[Required action] Write out every line of the data below exactly as given.

[Source material]
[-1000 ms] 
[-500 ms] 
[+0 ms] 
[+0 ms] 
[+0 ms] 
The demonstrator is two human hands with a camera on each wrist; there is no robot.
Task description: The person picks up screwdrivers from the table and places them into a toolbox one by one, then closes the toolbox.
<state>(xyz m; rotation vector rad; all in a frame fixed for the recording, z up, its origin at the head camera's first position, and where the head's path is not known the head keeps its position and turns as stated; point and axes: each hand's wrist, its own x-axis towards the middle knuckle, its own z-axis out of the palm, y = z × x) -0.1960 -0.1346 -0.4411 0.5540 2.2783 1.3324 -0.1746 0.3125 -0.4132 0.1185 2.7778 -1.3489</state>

[Completed task]
[-1000 ms] 
[-500 ms] 
[+0 ms] 
[+0 ms] 
[+0 ms] 
The demonstrator is two human hands with a camera on each wrist; there is no robot.
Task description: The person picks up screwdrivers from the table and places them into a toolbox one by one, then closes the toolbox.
<state>(xyz m; rotation vector rad; all in a frame fixed for the recording, z up, its origin at the head camera's first position, and where the head's path is not known the head keeps its position and turns as stated; point and axes: each hand's wrist, its own x-axis towards the middle knuckle, its own z-axis out of the palm, y = z × x) -0.1960 -0.1346 -0.4411 0.5540 2.2783 1.3324 -0.1746 0.3125 -0.4132 0.1185 2.7778 -1.3489</state>

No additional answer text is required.